14: ◆SESAXlhwuI[saga]
2017/06/16(金) 19:19:38.81 ID:yFIcZ1s10
――だが。
「ウソをつくな。志保、足痛めてるだろ」
「え?そ、そんな事は」
「良いから。座って待っててくれ。今、救急箱を用意する」
そう吐き捨てると、彼は部屋の片隅にある棚から救急箱を取り出した。そして、私が何かを言う前に救急箱を持ったまま近づいてきて、しゃがみ込んだ。

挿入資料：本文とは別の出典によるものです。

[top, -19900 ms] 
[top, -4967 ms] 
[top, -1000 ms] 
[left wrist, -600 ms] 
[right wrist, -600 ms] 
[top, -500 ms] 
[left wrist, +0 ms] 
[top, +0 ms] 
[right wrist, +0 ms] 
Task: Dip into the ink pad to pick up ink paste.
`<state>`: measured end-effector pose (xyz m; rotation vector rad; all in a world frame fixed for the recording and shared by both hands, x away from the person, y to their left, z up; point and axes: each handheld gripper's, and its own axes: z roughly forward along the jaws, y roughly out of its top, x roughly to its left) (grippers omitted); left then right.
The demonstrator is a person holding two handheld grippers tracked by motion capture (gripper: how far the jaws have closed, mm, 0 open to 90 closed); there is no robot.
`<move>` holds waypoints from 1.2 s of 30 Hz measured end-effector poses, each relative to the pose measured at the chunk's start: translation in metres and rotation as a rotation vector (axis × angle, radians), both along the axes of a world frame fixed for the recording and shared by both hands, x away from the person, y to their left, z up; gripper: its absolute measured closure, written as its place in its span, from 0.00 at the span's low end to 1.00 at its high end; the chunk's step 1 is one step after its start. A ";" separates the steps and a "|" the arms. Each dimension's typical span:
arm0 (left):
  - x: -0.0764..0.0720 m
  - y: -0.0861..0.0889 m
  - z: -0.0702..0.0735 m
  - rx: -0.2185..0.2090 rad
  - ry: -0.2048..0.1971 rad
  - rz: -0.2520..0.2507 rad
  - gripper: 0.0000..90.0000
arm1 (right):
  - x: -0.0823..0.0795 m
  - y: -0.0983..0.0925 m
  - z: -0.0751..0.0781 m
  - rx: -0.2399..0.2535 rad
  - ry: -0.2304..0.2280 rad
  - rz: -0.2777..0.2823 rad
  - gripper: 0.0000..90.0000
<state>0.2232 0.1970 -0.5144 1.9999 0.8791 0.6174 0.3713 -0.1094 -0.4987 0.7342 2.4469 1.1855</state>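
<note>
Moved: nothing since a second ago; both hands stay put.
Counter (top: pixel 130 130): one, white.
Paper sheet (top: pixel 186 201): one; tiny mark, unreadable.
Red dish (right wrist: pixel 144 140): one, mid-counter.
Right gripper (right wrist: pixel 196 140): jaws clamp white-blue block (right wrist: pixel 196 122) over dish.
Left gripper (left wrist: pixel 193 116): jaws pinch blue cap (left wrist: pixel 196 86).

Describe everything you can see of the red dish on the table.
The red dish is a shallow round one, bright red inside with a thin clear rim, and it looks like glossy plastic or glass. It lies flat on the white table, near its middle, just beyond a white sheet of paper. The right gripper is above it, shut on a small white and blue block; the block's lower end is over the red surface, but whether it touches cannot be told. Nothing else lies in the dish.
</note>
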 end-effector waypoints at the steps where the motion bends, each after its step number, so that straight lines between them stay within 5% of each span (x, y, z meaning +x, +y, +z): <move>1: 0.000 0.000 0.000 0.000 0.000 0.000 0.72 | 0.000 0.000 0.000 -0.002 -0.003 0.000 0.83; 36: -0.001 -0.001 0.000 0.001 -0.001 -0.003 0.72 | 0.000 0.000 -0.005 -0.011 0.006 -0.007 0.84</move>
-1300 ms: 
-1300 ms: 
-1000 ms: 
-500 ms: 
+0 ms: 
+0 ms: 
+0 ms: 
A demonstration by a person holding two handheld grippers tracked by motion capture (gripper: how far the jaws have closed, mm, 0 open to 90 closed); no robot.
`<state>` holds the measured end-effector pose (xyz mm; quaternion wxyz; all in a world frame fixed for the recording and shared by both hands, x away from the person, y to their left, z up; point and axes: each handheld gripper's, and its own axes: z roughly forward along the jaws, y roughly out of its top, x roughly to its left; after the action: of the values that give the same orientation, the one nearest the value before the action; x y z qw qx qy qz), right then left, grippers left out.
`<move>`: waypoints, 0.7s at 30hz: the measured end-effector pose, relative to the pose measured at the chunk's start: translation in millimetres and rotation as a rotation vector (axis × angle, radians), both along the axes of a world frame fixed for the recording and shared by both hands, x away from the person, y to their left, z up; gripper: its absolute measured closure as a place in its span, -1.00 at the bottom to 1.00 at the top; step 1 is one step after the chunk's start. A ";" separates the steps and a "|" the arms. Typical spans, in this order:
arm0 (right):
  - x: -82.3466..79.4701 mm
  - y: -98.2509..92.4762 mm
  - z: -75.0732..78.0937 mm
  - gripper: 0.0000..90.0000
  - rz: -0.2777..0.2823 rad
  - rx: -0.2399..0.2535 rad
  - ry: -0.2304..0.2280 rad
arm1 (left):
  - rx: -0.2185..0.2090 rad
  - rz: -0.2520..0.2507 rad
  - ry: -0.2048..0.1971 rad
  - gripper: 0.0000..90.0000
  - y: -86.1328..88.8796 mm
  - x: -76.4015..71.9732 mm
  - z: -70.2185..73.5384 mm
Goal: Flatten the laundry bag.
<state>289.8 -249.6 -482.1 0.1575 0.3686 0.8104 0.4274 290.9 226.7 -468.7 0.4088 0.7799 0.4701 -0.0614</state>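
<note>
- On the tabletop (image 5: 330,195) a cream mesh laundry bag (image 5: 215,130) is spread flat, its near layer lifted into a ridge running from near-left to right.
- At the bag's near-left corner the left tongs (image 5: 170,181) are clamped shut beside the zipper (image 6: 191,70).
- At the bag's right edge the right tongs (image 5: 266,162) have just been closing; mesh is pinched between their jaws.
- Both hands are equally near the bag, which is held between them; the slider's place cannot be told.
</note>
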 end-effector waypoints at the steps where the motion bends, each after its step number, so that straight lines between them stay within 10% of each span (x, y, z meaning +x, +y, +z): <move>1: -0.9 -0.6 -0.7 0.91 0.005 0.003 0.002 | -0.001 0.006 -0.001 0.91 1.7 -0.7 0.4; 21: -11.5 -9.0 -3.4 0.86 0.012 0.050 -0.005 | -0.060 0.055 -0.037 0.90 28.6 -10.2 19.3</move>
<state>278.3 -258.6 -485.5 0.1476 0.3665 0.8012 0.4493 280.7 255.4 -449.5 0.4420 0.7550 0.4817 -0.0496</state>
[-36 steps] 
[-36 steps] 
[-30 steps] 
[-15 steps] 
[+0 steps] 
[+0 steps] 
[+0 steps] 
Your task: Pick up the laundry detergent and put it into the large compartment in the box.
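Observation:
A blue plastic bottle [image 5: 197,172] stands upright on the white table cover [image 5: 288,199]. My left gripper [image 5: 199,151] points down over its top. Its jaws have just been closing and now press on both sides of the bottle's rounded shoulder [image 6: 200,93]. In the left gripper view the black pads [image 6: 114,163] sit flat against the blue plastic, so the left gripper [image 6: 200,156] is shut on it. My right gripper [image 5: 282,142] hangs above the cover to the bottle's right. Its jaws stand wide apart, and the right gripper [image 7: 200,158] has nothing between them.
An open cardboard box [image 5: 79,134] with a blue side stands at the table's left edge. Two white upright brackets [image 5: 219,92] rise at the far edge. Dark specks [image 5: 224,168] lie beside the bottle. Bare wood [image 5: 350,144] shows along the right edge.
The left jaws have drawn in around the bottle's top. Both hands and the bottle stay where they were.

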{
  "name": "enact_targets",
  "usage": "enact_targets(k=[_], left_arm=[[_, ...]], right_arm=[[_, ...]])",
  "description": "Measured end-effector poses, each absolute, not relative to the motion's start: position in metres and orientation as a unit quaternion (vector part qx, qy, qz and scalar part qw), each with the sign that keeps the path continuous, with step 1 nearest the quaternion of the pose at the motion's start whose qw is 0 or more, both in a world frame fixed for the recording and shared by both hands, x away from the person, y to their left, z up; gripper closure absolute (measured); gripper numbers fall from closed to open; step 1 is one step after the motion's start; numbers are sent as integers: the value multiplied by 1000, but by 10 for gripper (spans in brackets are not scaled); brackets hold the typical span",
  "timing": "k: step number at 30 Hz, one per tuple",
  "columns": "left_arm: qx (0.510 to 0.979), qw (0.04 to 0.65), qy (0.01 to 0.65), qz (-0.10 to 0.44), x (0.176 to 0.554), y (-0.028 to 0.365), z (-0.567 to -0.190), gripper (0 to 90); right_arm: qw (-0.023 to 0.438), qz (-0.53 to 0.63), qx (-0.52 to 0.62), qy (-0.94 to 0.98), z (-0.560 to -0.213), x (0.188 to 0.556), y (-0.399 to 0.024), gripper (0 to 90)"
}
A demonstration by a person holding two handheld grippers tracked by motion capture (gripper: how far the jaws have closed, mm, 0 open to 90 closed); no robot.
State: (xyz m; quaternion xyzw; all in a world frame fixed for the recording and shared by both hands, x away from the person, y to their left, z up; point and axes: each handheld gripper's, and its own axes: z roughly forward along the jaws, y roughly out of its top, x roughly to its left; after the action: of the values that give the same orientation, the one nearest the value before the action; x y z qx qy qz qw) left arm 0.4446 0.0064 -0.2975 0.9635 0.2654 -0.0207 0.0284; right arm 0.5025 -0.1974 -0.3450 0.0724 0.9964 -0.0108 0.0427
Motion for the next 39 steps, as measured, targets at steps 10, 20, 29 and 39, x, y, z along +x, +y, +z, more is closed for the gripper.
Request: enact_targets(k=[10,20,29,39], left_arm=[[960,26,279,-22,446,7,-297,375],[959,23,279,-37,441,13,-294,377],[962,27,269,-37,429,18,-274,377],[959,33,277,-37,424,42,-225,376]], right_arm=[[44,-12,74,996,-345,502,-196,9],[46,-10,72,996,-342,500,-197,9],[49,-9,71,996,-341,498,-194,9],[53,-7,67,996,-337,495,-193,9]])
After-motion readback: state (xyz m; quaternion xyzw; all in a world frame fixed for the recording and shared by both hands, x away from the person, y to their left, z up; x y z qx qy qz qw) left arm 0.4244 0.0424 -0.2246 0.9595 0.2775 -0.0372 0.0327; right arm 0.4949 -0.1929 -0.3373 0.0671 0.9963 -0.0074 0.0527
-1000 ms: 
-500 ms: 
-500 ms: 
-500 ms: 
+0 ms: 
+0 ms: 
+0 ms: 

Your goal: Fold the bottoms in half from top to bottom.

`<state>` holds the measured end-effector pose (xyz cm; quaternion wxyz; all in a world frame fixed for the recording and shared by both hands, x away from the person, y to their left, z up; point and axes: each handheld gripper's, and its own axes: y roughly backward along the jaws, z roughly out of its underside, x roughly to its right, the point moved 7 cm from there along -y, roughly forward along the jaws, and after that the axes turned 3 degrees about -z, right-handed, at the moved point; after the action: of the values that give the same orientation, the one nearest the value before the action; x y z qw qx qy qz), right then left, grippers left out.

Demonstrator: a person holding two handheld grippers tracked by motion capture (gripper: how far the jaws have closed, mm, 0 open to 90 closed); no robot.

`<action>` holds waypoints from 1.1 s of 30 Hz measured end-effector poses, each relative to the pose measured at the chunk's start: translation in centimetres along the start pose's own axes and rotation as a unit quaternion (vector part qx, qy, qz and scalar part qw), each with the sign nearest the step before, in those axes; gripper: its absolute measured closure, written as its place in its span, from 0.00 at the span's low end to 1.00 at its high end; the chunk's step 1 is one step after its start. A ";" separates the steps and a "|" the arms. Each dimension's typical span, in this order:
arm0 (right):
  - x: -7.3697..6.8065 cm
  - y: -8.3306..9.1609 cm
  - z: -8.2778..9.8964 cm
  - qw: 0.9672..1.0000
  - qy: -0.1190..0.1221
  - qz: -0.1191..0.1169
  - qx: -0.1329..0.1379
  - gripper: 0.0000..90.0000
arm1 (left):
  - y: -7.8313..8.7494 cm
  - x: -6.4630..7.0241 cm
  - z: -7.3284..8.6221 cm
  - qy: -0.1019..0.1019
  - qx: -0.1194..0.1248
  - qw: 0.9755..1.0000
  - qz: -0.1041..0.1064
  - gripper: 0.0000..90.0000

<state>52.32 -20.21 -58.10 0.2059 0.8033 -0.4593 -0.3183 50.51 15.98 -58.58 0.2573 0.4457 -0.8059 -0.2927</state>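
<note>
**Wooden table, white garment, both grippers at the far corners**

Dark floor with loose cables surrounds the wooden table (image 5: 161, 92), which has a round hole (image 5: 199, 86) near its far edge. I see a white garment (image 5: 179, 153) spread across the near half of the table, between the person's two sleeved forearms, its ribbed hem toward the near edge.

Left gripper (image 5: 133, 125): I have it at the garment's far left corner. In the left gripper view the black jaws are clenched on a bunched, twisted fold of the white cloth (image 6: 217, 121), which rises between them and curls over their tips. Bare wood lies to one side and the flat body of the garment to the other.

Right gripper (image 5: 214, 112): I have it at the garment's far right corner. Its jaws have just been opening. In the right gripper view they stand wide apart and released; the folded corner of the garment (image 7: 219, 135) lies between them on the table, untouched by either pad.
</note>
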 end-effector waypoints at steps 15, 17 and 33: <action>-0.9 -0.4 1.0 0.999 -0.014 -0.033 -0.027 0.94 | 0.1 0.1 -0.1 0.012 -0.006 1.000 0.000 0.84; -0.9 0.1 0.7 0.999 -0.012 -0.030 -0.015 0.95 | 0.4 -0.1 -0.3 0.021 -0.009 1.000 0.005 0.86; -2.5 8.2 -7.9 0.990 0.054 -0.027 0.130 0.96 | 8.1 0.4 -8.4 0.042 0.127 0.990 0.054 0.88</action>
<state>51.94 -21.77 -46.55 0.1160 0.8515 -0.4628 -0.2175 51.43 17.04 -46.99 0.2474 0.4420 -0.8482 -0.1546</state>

「……早く座ってくれないか。負荷をかけたまま、包帯とか巻きたくないんだけど」
「は、はい……」
言葉に込められた、普段とは違う感情に少し震えつつ指示に従う。彼は、靴と靴下を脱がすと、足首を触った。
「……ッ!」
「なんで今更声を殺すんだ。もうバレてるんだから隠す事ないぞ?」
少しだけいつもの調子を戻しつつ、彼は私の治療を終えた。その手際の良さに、私は思わず息をのんでしまう。
「……もう痛くないか?」
「えっ?あ、はい。もう大丈夫です」
「それは良かった」
プロデューサーさんは、少しだけいつもの柔和な笑みを取り戻すと改めて私の方に向き直った。